Duty Free is a subsidy for global warming. It must be stopped.

By George Monbiot. Published in the Guardian 1st May 1999.

For the International Duty Free Confederation, the war in Kosovo could not have come at a worse time. It was hoping that, at either the European Summit at the end of March or the informal gathering of heads of state in the middle of April, European leaders would turn their collective wisdom to the weighty question of whether or not we should continue to be entited to tax-free cigarettes. Regrettably the heads of state saw fit, instead, to devote their attention to the trifling matter of bombing the Balkans. Duty free sales in Europe, as a result, look set to be prohibited as scheduled on June 30th.

To the defenders of duty free shopping, this is a great disappointment. The British government had assured them that it would do its best to defend the exemption. Its loss, the confederation argues, will destroy thousands of jobs, raise the price of travel, and spoil the fun of millions of holiday makers. It’s astonishing that this self-serving bunkum should ever have been taken seriously.

Duty free is a subsidy that the poorest people in Europe pay to some of the richest. It undermines state attempts to discourage smoking and excessive drinking. It distorts the travel market in favour of aeroplanes and against more sustainable forms of transport, such as trains.

Even if duty free is removed, air travel will remain the most heavily subsidised means of locomotion in Europe. Aviation fuel and agricultural diesel are, as far as I can discover, the only engine fuels which attract no tax in the EU. As a result of this indemnity, the airlines are able to ensure that society pays the costs they should incur.

In the middle of April, the Intergovernmental Panel on Climate Change published its report on aircraft emissions. Air transport, it maintains, is currently responsible for 3.5 per cent of the total human contribution to global warming. This could rise to as much as 15 per cent by 2050. Technological fixes won’t be able to solve this problem: air travel is growing so swiftly that even a significant increase in fuel efficicency would be cancelled out. As global warming makes the drier parts of the world still drier, and the wetter parts still wetter, tens of millions of the world’s poorest people will be driven from their homes: in part because of the subsidised luxuries of the rich.

The local impacts of air travel are scarcely less severe. People living within ten kilometres of an airport consume 14 per cent more anti-asthma drugs and eight per cent more sedatives than the national average. The reading ability of 12-14 year olds whose schools lie under flight paths is impaired by 23 per cent. These issues, at last, are beginning to be taken seriously in some places: the European Union says that, from May 1, it will ban American aircraft whose emissions of pollutants breach European safety standards.
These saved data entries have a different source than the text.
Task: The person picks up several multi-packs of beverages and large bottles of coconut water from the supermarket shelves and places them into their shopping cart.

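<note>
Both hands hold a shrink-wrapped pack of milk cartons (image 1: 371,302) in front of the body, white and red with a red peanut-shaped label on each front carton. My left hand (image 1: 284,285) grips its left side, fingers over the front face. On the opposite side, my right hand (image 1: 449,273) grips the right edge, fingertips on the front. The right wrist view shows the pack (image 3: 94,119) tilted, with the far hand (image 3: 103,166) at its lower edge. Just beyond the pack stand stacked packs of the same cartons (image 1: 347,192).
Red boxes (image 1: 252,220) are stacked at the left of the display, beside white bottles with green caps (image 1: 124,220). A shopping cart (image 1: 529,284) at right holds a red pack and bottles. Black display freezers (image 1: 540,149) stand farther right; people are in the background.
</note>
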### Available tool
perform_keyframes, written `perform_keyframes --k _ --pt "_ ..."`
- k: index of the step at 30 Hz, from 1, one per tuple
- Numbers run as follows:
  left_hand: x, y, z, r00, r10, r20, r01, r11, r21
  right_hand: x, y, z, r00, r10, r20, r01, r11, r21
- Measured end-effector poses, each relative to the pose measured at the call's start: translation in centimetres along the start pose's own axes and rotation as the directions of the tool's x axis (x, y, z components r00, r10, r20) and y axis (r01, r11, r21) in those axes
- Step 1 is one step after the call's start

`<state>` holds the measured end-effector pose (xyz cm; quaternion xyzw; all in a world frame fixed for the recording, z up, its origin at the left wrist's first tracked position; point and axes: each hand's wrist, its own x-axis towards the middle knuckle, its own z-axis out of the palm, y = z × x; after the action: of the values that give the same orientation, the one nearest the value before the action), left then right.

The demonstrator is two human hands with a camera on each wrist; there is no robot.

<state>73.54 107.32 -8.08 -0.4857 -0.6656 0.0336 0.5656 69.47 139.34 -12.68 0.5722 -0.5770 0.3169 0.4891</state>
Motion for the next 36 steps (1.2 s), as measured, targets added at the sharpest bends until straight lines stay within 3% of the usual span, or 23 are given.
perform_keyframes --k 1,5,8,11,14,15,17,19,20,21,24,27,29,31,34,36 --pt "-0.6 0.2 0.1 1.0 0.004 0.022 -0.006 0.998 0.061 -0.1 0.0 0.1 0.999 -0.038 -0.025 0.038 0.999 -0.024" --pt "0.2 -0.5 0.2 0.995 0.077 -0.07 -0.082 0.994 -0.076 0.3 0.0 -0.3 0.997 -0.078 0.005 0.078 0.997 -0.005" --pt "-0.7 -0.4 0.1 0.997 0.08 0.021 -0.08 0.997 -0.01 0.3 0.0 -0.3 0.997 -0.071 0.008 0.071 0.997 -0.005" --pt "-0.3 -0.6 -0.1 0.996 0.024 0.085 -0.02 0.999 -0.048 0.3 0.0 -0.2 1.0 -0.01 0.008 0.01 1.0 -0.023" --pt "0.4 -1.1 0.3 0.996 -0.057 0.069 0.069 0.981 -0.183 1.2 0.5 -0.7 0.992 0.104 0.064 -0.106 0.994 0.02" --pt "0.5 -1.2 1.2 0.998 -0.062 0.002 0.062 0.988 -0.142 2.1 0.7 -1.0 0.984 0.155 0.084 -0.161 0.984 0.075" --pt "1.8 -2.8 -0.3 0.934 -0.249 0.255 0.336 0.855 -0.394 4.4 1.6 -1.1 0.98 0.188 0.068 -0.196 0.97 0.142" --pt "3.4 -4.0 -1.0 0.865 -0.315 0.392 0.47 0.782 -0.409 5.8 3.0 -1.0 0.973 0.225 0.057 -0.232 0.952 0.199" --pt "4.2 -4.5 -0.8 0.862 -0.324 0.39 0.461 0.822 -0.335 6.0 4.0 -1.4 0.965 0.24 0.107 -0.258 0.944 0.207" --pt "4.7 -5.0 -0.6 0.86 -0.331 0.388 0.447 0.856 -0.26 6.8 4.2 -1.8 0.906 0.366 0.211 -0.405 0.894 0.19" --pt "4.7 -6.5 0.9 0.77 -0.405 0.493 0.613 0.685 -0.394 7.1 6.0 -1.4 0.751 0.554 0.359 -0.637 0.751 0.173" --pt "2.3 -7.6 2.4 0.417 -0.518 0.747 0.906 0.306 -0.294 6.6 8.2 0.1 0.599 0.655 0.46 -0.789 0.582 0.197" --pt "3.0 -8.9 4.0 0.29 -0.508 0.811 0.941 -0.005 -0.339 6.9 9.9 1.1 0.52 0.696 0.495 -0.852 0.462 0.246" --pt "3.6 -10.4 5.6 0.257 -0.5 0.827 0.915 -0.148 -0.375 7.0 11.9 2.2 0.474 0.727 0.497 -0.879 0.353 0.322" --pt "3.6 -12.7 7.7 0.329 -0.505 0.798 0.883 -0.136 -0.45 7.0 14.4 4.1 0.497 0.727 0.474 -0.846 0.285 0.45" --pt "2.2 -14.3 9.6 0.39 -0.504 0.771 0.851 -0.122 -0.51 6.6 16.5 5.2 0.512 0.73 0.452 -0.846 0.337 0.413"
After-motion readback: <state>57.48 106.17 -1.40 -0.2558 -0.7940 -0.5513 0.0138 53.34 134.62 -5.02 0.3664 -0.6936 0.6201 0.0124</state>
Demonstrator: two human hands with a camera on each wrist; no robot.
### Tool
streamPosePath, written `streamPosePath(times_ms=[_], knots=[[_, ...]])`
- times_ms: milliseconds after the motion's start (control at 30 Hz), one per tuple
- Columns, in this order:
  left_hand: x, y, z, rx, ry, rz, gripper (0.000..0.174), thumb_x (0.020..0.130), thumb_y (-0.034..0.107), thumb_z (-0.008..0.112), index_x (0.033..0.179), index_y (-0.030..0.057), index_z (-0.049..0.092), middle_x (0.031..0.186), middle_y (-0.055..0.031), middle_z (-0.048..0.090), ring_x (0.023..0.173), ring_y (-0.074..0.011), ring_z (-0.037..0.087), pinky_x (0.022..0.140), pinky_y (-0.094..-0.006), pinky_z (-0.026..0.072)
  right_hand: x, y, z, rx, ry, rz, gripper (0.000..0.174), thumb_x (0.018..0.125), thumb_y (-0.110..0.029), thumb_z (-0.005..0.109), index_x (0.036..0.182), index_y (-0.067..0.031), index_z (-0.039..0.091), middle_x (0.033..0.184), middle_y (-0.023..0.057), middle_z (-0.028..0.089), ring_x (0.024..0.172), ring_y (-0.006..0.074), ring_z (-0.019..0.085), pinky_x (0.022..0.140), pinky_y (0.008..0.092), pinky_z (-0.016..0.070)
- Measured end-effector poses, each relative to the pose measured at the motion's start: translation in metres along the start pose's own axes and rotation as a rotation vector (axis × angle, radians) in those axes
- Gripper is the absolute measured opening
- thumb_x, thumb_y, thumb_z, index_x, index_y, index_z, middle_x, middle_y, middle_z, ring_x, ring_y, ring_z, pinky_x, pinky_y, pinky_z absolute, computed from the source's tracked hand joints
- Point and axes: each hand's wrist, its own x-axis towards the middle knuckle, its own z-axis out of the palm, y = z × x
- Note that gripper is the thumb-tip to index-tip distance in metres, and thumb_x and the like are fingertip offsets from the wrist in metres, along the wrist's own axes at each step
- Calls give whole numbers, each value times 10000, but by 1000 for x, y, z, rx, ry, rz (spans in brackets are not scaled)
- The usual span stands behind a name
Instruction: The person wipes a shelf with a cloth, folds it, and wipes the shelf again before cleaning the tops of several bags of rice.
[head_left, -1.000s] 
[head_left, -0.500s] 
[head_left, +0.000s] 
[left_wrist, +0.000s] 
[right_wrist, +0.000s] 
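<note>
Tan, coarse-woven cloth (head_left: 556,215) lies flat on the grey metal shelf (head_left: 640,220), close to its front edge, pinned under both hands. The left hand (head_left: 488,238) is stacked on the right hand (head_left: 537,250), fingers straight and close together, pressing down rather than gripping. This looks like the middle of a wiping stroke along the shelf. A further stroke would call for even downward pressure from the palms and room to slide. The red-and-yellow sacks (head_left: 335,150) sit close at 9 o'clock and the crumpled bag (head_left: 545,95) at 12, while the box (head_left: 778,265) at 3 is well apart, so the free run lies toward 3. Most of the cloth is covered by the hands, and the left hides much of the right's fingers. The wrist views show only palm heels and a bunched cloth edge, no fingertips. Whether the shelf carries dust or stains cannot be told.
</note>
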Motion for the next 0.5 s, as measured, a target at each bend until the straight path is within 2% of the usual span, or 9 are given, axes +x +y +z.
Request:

The US has threatened to launch a trade war in retaliation.

Not only does duty free subsidise stress, pollution and global climate change, it also drains the public purse of £1.5 billion a year. While some of this money goes into the pockets of passengers, the state subsidy on drinks, tobacco and chocolates has made the trade immensely profitable. A survey published in Business This Week in April showed that the price of some duty free goods is almost identical to the price on the high street. Perhaps we shouldn’t be surprised to learn that the 18th richest man in Britain made his money from a chain of duty free shops.

Though the Balkans war has driven them back into their coffins, the duty free vampires have not yet given up their attempts to suck the rest of us dry. In 1993 their murderous perquisite won a six-year reprive. Today, by means of lawyers and lobbying, they’re attempting a similar trick. The German government has been talking about a compromise, under which airport sales would be subject to VAT, but excused duty until 2002. Tony Blair is said to support the idea. The International Duty Free Confederation has promised to fight abolition “until the last stroke of midnight on the 30th of June”.

The confederation will appeal, as it has done before, to our ignorance and greed. We will be told that something which belonged to us all will be taken away, that the bureaucratic and unscrupulous European Union is trying to deprive us of one of life’s last free lunches. In truth, these sales free some of the most profitable industries on earth from the duty to respect anything except their bottom line.